Toughening Soles
If you’re trying to toughen your soles to endure the abuse of barefoot running, then you really don’t understand how barefoot running helps prevent injuries – by teaching us to run more gently, by re-learning how to move our body in a way that doesn’t cause pain in the soles. It is NOT about toughening the soles, it is about making running easier, gentler, more efficient and graceful.
In the topsy-turvy world of barefoot running sensitive soles are a benefit, not a hindrance. Tough soles are a hindrance … to learning HOW to run better. It is precisely because we have sensitive soles that we can learn to run gently, by learning how to move in ways that avoid the pain caused from pounding our feet into the running surface, Whenever we are running in a way that could be injurious in the long run, our bare soles are sure to let us know, emphatically and immediately, with each and every step that we don’t correct this bad technique. If it hurts to run barefoot on most any surface, then you still haven’t learned HOW to run the way your body wants to run.

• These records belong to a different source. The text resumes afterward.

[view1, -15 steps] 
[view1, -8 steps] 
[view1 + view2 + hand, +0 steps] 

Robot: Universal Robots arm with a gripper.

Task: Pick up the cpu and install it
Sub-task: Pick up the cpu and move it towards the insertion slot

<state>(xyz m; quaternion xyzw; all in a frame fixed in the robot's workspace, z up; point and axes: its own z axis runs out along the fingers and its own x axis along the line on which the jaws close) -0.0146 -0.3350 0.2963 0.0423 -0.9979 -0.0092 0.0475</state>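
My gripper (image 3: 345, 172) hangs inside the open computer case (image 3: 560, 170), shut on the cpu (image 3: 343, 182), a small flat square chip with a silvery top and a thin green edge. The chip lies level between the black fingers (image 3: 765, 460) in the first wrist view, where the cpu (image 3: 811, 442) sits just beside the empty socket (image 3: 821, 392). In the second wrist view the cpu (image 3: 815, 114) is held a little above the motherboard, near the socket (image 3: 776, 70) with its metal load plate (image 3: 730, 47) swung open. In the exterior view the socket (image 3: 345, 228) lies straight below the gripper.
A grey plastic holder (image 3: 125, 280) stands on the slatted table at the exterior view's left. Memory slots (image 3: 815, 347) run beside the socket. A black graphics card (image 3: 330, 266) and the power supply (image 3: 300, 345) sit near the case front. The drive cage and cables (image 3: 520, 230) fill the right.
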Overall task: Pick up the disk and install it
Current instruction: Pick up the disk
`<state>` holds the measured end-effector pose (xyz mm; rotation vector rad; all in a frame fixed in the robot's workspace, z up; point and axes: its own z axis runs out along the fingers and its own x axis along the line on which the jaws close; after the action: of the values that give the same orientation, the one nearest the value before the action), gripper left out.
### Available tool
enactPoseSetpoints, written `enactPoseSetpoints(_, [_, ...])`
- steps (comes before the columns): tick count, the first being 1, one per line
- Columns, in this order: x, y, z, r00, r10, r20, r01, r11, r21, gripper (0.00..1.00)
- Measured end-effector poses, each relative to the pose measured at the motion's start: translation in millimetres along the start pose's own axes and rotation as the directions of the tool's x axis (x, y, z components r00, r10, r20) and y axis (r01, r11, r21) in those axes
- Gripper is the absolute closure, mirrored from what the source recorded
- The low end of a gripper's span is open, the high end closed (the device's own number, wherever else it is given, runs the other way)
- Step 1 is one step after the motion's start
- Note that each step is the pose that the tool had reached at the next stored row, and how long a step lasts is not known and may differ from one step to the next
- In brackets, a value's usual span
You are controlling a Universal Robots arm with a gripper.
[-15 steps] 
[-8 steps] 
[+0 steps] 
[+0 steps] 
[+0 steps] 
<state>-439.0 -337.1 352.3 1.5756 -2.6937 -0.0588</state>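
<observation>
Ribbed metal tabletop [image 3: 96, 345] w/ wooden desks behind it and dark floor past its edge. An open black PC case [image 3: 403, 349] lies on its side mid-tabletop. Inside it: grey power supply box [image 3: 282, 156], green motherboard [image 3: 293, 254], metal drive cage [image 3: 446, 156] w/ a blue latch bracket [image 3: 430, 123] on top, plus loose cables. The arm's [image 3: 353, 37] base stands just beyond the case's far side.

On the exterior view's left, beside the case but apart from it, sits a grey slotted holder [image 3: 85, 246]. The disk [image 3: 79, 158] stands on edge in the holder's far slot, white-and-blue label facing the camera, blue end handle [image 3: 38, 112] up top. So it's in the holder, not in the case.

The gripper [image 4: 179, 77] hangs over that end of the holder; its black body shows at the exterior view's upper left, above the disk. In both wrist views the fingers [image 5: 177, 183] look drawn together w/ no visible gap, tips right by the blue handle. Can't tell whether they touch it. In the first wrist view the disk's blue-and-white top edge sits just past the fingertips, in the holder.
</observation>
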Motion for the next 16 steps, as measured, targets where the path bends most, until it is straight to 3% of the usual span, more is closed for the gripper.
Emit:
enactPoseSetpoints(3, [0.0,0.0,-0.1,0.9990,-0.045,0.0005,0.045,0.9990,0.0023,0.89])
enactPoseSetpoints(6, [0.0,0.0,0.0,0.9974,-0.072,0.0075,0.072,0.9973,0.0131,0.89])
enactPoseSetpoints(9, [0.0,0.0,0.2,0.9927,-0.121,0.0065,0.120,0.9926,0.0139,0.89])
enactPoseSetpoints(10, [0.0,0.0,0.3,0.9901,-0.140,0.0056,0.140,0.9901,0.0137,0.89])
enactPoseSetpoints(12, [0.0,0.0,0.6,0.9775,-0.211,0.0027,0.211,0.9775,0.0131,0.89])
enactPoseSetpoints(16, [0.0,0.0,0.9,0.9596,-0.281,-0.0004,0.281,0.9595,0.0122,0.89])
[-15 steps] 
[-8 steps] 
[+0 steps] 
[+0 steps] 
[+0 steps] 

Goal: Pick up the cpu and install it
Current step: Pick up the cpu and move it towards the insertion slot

And it really isn’t about “working” at it, running, after all, should not be an “endurance” activity. Running should be easy and gently, not something difficult and painful to be endured. Learning to run barefoot is about finding the easiest, gentlest, most efficient and fun way to move our body in the direction we want to travel (generally that will be forward).
So, yes there are some basic techniques that can be taught. These are essentially the same basics that experience barefoot runners have learned by testing and playing with various ways to move the body over decades of barefoot running by listening to their own bodies and soles.
But, essentially there are two fundamentals to remember:
- The goal of running is to move the body in the direction we want to travel (generally that will be forward).
- The goal of learning to run while barefoot is to learn how to move the body in the direction we want to travel, as easily and gently as possible.
Of course, the second fundamental incorporates the first, so to test any element of running technique we really only need to figure out if it helps move us forward, easily and gently, or at the very least, does not impede our forward travel.